Hey all,
I had an idea which I hope is fairly novel. I'm really hoping that this gets around so some of the drupal bigwigs can chime in as to what they think.
Drupal is the worlds best open source CMS. Fact. It succeeds in the places all other CMS's fail, with the exception of the support queues, in which it suffers the same fate that all other CMS's and support forums share: apathy. The fact that we have the number of responses in queues that we do now is astounding to me. The apathy is understandable as well. We all had to (generally) learn the hard way, one way or another, and when some new guy comes online and asks an obvious question without searching, we ignore his comment and figure if he's smart he'll figure it out one way or another.
This might be a good way to punish users too lazy to search, but it does not help drupal grow. I've been on forums for many years, and forum users on any forum are notorious for ignoring questions/refusing to help/etc/etc, primarily because it's a thankless job. You might spend 20 minutes answering a question, only to have someone you'll never see write you (maybe) a one line 'thank you!,' and thats it.
I think we should change that. My proposal is to institute user karma/rep/points to reward users who answer support threads, and more importantly, answer WELL. Experts Exchange (http://www.experts-exchange.com/) does this job incredibly well. Users who answer the most questions well could win things, such as a gift certificate, free/discounted trip to drupalcon, reputation, respect, etc, etc, etc.
This provides the necessary motivation for users to actually care about responding to other user's support issues. It makes people care enough to spend the time to write the detailed, necessary responses.
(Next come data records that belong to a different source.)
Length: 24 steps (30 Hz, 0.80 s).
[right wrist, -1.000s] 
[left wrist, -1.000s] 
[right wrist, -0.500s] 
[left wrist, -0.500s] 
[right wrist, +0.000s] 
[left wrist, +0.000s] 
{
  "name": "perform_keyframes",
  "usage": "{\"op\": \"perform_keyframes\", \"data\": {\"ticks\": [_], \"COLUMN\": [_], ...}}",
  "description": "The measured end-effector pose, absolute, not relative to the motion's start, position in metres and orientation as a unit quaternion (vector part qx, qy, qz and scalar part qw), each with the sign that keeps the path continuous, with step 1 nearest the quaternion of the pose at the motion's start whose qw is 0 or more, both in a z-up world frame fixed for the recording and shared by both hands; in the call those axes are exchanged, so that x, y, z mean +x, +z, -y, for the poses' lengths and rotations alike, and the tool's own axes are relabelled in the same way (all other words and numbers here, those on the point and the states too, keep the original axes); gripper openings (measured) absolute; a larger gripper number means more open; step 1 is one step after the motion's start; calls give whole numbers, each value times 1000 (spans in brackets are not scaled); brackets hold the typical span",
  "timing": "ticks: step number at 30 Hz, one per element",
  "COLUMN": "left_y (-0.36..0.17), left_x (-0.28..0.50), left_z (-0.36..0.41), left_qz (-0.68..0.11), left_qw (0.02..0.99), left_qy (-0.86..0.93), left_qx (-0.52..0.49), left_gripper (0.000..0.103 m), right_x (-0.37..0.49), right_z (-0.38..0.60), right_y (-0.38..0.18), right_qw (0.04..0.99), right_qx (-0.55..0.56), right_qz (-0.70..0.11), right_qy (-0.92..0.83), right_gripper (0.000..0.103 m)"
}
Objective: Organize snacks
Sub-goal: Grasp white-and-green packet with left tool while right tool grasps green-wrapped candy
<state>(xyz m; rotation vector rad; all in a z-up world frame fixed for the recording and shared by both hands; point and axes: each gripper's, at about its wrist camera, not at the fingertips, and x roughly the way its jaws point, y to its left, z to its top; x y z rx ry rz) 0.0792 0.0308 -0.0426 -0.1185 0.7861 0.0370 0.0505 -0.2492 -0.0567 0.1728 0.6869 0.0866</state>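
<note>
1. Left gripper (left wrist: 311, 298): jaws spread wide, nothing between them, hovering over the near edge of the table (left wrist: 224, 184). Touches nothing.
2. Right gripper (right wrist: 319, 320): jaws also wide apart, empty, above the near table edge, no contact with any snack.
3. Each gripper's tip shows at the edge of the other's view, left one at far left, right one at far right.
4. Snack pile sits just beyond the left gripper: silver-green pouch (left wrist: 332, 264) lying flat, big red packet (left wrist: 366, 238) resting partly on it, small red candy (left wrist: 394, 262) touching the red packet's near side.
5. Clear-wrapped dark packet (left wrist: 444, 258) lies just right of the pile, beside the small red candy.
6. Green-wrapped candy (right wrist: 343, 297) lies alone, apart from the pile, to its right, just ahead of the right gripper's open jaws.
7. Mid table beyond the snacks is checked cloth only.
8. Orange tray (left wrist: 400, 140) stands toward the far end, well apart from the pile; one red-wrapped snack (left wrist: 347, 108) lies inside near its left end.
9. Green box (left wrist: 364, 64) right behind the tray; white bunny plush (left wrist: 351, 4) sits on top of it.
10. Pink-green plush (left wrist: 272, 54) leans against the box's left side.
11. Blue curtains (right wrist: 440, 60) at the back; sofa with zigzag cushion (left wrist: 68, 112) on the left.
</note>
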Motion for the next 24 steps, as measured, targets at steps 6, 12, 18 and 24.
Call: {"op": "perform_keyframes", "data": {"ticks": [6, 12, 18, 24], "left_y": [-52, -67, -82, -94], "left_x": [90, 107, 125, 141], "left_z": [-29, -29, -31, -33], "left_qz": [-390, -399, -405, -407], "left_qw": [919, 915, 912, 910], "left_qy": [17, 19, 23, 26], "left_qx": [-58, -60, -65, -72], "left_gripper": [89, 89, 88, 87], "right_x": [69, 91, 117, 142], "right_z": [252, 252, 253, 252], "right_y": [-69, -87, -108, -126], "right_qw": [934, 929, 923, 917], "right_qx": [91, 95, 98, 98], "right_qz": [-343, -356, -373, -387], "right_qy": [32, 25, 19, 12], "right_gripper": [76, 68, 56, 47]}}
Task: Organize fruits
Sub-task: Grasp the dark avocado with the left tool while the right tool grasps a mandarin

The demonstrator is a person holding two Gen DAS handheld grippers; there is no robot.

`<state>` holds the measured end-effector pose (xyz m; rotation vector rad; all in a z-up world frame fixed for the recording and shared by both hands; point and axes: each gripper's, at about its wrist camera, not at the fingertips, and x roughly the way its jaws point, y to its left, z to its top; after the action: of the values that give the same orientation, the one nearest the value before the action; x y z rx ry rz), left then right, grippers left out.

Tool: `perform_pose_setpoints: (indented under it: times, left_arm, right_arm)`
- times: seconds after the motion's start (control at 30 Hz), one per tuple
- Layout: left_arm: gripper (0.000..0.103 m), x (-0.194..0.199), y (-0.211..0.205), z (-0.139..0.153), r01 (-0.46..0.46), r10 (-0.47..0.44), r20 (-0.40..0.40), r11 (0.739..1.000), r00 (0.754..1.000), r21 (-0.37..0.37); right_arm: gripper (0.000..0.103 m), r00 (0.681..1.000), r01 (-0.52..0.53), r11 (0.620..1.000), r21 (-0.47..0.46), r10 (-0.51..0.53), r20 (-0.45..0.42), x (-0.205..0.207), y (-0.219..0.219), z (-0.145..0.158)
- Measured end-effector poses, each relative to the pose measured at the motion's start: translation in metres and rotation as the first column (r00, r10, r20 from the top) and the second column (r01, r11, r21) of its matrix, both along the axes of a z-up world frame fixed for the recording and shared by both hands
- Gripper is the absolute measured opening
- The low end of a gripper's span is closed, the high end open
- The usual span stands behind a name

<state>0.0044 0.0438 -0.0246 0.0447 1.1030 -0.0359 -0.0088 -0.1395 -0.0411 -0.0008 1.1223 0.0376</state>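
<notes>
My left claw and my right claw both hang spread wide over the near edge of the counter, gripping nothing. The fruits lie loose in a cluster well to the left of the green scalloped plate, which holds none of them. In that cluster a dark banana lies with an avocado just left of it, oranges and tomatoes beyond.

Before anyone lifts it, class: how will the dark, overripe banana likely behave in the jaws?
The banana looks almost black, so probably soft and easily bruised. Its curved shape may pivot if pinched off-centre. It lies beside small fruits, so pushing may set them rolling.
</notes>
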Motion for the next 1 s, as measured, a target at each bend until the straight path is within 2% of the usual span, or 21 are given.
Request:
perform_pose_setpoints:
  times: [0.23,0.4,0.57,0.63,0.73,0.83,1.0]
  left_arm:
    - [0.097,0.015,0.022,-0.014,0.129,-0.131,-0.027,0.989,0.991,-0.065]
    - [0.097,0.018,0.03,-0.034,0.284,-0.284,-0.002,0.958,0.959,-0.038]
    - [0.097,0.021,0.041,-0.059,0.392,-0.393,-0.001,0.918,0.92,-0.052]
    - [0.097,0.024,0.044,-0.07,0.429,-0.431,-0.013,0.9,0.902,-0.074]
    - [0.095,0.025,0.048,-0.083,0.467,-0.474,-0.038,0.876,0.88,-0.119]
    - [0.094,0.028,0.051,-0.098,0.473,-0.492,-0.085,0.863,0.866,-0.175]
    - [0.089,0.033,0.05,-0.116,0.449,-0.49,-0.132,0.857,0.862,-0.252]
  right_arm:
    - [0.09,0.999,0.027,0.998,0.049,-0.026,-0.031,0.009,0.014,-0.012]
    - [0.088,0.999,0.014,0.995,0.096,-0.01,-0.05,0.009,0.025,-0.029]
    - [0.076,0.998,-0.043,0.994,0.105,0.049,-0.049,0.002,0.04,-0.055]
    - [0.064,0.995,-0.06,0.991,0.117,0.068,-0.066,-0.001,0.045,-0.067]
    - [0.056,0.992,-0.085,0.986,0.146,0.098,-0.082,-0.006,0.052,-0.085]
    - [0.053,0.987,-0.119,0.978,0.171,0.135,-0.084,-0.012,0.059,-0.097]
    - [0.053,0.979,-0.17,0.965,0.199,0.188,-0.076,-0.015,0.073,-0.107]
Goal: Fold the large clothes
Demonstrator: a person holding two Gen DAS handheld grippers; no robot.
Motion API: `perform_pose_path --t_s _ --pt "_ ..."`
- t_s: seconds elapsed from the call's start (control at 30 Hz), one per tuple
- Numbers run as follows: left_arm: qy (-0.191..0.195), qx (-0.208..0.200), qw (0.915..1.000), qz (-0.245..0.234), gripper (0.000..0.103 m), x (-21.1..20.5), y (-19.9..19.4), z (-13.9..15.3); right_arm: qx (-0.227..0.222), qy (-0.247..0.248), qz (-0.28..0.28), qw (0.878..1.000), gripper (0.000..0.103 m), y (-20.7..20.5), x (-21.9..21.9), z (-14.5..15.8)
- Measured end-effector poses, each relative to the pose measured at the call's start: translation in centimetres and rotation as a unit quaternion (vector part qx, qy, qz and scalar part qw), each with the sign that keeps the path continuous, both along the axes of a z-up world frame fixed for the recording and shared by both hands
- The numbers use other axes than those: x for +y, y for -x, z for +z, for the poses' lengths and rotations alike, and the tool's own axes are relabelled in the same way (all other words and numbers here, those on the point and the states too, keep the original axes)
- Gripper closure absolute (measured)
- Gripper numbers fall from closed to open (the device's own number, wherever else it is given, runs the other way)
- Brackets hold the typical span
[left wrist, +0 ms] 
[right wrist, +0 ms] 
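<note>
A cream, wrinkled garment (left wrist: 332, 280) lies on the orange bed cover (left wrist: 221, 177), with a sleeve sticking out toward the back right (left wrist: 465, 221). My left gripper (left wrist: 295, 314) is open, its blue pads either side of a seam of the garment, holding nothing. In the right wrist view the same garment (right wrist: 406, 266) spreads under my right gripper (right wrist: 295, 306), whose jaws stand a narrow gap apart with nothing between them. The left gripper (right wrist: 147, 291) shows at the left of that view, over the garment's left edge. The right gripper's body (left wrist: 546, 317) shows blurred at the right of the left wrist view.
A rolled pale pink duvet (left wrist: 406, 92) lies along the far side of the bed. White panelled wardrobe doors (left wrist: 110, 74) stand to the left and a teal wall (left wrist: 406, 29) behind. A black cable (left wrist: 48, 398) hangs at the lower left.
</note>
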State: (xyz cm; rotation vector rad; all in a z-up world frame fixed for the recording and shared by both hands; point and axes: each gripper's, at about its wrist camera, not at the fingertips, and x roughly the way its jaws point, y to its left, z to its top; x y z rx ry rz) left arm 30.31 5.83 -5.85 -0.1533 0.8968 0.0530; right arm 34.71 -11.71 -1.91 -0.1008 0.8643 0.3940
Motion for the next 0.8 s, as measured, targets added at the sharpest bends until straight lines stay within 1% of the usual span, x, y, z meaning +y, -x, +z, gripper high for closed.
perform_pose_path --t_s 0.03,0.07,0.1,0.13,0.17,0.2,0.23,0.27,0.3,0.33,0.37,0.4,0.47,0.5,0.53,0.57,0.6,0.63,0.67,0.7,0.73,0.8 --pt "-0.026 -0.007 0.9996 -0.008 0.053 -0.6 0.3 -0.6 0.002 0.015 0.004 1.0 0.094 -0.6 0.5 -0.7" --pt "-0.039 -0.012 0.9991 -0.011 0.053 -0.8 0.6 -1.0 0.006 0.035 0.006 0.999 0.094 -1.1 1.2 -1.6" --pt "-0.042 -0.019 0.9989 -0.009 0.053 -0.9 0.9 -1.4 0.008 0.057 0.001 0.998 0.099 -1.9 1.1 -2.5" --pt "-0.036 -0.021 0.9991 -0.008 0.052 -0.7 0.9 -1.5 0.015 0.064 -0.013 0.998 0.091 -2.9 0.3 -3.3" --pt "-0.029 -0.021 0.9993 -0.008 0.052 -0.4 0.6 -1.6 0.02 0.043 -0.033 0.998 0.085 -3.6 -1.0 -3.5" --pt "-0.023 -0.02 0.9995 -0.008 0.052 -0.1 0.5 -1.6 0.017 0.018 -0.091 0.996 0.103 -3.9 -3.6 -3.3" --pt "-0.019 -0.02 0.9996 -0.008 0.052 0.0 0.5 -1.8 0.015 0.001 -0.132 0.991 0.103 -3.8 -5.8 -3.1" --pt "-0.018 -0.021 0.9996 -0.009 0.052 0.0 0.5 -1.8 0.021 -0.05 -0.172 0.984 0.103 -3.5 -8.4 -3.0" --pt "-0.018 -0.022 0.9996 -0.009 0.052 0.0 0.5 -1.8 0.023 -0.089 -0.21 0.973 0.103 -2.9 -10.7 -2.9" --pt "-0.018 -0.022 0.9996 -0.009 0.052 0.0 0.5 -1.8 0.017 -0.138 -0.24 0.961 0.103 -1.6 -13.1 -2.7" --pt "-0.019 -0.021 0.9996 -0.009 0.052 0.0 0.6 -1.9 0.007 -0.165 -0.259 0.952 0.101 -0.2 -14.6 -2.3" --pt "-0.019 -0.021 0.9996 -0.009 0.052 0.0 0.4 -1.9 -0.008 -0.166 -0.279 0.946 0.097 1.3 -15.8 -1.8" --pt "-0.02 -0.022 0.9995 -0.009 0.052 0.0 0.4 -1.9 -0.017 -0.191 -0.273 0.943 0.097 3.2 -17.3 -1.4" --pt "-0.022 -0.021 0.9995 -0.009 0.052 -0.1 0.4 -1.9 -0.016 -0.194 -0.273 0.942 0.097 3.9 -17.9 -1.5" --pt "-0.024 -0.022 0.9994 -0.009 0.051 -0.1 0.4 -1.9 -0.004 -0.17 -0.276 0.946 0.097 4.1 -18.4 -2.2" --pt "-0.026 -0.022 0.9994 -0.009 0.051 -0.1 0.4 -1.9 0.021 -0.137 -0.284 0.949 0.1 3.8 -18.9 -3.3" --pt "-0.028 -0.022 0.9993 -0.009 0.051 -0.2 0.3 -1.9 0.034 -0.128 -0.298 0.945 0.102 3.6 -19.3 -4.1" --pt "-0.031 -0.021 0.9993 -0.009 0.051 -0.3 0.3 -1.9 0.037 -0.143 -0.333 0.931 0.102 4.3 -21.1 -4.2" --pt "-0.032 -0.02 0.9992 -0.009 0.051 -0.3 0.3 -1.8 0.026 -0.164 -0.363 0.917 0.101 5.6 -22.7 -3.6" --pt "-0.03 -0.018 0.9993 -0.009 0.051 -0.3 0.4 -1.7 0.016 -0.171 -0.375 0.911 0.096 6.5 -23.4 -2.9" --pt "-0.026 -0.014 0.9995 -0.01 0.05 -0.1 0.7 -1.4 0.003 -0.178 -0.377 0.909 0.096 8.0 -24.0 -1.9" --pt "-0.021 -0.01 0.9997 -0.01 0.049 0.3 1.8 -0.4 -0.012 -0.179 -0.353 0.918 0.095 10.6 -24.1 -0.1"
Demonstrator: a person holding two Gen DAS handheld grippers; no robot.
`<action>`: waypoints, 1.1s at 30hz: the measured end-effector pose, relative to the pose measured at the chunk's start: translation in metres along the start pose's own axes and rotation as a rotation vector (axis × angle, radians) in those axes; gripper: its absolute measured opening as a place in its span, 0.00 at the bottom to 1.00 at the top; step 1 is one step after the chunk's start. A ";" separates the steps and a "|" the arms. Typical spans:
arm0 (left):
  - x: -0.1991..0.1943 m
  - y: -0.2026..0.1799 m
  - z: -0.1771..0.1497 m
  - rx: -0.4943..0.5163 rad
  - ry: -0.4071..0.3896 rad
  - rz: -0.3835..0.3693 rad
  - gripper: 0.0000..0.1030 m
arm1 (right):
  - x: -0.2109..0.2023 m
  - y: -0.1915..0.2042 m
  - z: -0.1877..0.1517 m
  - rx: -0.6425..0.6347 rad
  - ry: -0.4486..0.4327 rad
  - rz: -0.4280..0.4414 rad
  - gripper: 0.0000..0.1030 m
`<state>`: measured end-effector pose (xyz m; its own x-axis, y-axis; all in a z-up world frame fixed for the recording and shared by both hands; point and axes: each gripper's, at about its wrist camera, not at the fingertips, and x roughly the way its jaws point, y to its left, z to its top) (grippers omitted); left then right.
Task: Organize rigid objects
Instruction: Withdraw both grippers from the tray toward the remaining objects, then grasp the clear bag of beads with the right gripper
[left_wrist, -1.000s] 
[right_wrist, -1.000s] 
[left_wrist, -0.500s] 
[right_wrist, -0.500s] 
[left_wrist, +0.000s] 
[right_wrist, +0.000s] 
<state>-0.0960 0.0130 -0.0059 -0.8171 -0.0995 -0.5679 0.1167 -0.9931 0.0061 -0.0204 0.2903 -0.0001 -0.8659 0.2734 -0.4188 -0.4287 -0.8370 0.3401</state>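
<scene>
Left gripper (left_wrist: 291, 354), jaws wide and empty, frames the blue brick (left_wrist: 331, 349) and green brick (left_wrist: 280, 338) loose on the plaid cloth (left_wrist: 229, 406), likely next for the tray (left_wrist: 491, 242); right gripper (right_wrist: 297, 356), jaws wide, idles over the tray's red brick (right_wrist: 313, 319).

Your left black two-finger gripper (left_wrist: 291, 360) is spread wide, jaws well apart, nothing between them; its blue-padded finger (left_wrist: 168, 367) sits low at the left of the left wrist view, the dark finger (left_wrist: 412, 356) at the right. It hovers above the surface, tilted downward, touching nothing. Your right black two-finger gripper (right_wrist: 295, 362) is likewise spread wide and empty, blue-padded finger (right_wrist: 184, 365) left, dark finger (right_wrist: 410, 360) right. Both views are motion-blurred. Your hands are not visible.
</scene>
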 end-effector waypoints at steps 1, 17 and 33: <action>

Users could vote on the quality of the response, and thus increase the 'reputation' or karma, etc, of the responding user. Moreover, module maintainers could also benefit from this system, as their quick action could gain them points/karma/free tickets to drupalcon/gift certificates/etc. A $50 gift certificate to amazon.com or another place is a big motivator for people to go the extra mile. (Drupal receives funding from multiple sources, a few hundred dollars in gift certificates shouldn't bankrupt the project by any means)
In short, the results from this, in my opinion, would be nothing short of monumental. It would dramatically decrease the learning curve necessary to learn drupal, bringing more people on the platform because drupal support queues would be known for providing the answers people need. It would encourage more developers to learn drupal's API and interface for the same reason. More companies would use drupal for the same reason, and the increased use would give more business to people like us who build drupal websites commercially.
I think it's a good idea that has little startup cost but comes with a solid benefit.
Thoughts?
Comments
Comment #1
michelleSee http://groups.drupal.org/node/11012 for a prior discussion.
Michelle
Comment #2
rc2020 commentedOh awesome, weird, I searched for user karma and user points and I didn't happen to find this. Or maybe I'm just blind. Either way I think its a solid idea that can help out the community!
Comment #3
mdupontLet's close this since it's old and this is not a Drupal core issue, it's indeed best to discuss this on g.d.o and in the Drupal Association.